'''

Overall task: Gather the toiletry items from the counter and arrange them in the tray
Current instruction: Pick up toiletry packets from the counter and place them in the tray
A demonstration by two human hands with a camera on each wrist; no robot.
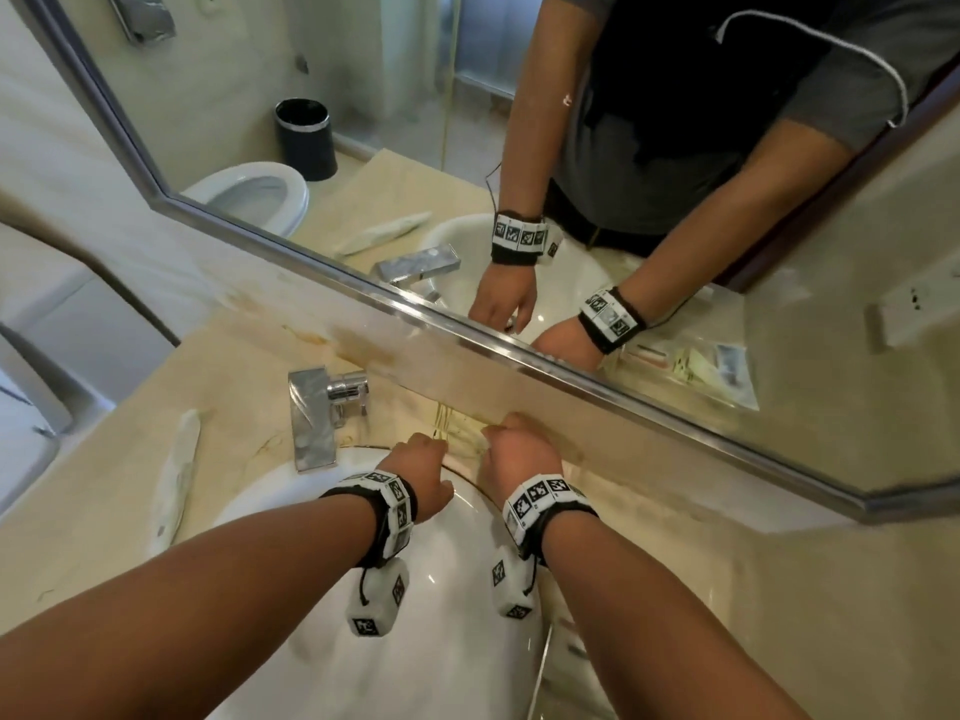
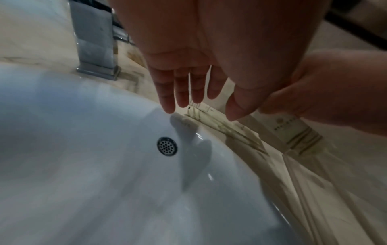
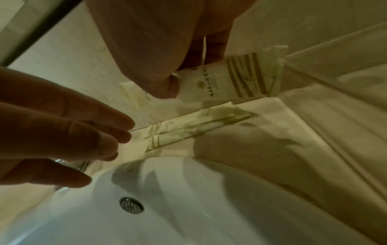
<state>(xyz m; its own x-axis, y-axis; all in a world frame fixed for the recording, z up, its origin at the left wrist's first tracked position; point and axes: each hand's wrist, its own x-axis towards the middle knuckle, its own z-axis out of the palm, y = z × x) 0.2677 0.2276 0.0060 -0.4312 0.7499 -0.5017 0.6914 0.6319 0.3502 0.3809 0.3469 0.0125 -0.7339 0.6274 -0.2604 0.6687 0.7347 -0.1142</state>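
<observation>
My right hand [image 1: 519, 449] pinches a white packet with gold stripes [image 3: 226, 82] between thumb and fingers, just above the counter behind the sink. Two flat packets of the same print [image 3: 182, 131] lie on the counter at the sink's far rim, also seen as packets [image 2: 220, 126] in the left wrist view. My left hand [image 1: 421, 459] hovers over them with straight fingers [image 2: 167, 99] and holds nothing. The clear tray [image 3: 326, 102] lies right of the held packet; its reflection [image 1: 727, 387] in the mirror shows a few items in it.
A chrome faucet [image 1: 311, 423] stands left of my hands. The white sink basin [image 1: 441, 641] lies below my wrists. A long white wrapped item [image 1: 179, 475] rests on the counter left of the sink. The mirror frame [image 1: 571, 376] runs close behind my hands.
</observation>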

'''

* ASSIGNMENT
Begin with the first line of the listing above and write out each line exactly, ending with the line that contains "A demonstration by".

* EXERCISE OUTPUT
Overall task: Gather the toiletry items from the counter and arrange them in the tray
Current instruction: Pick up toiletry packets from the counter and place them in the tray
A demonstration by two human hands with a camera on each wrist; no robot.

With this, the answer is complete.